After a little while, Robin said, "The mice. Eating."

"Oh yes. It made a perceptible noise."

"Oh Jesus," said Alice, who managed to get outside before she threw up.

"I think," Horace said, "if that got out, every hot-twat gold digger in the world would be here, trying to 'cure' you, in about a week."

"No," Kevin said. "The corpses of the first thousand would block the road." His voice was like an early hint of winter.

****

On the way out of the lobby, Gennifer pointed, squeaked, and staggered. Kevin propped her up and looked.

XCV

"Eight," Kevin said thoughtfully. "At a guess, the boys from the boarding school days liked the slave-owner story. Must have spoken to their condition."

"They're real," said Gennifer, in a voice approaching ultrasonics.

"I know," Kevin said.

"Aren't you at all scared?"

"There's never been an authenticated case of a ghost harming anybody," Kevin said.

"They said that in The Haunting of Hill House," Alice said darkly.

"Well, the ghost didn't hurt anybody," Kevin pointed out. "I don't see how they can."

"Maybe when it happens no witnesses get out," Alice persisted.

"Maybe you should invest in a crucifix.” Horace grinned.

"That's vampires," Robin objected.

"Can't hurt," said Horace.

"That's chicken soup," said Kevin.

****

From the seized material he erased only those things that included the valley or Paxburg. Crystals he replaced with blanks, in a couple of cases copying onto those the unrelated matters on the originals. It was tedious, but they were indelible. He noticed some other things that looked as if they might be interesting, but they'd have to wait.

Kevin set up blacklights in the cellar to kill the mildew. These weren't mercury lamps, but tuned-crystal emitters, radiating at two hundred nanometers. The light came out polarized, vertically.

Some of the mildew fluoresced.

So did the ghost.

He'd starved to death. That was what the coroner had said, but Kevin had not, he found, fully grasped it. He did now.

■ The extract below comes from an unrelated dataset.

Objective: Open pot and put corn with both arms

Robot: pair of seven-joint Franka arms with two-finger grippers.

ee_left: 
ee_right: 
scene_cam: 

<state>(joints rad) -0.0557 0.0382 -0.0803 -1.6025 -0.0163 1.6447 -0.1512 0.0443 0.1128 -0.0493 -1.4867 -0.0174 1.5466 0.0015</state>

There was a vague suggestion of a suit, but it hung like a bag over bones. He looked like he'd just gotten out of Auschwitz or a Schick center or something.

Don't shoot.

"Okay."

I'll come peacefully.

"I'm not a cop. Why were you down here?"

Conscription. I've family in Arkansas.

"Oh. Well, for what comfort it gives you, the Supreme Court ruled conscription unconstitutional."

Oh, God, I'm free! Have you got anything to eat?

He had some jerky in a shirt pocket. "I don't know if this'll do any good, but here." He held it out. "I'm Kevin."

Jerome. His hand passed through the jerky. What is this stuff?

"Beef jerky. I was afraid of this. Jerome, you're dead."

I can't be. I'm hungry.

"You starved to death. At least 172 years ago."

LIAR! Jerome grabbed his left arm.

It went dead. Instantly. Kevin's heart began racing, and his knees went weak. "Jerome, let go," he gasped.

You liar, a dead man can't hold your arm, you're tormenting me because I won't go die for some niggers—Jerome was firming up considerably in both opacity and bulk, and his "voice" was developing some Ivy League overtones.

It occurred to Kevin that he could touch what could touch him—but it would have to be very sudden; and did ghosts have bones and pressure points?

He drove his right index finger into Jerome's left eye, up to the knuckle.

He would never be able to describe, or even clearly recall, that scream.

He would never entirely stop recalling the thunderbolt that followed it. It kicked him off his feet, driving him clean through the wine rack to his left and into the next one. Fortunately, the bottles were empty, so he merely got scratched and cut instead of hammered to a pulp.

Sensation returned to his left arm and was not made to feel welcome. It felt like he'd soaked it in ice water for a really idiotically long time. The pain ran right down into the bone and started doing laps.

There was a stunned feeling along his right side. The shock had traveled up his finger, hand, arm, and shoulder, down his ribs, through the substrate mesh, into his hip, and straight down his leg into the floor. He could tell, because he could feel all those several and combined parts quivering at once.

He suddenly recalled the situation, and sat up. There was no sign of Jerome.

Kevin forced himself to his feet, left arm hanging limp. His right bootheel fell off. He'd pissed himself. He turned toward the stairs, aware of a sharp tang of ozone with a dash of scorched hair.

There was a broad, cloudy mass before the stairs. A figure detached itself from it, came up to about twenty feet, and stopped.

Kevin had also stopped, and his hands began to throb, each in its own distinct way.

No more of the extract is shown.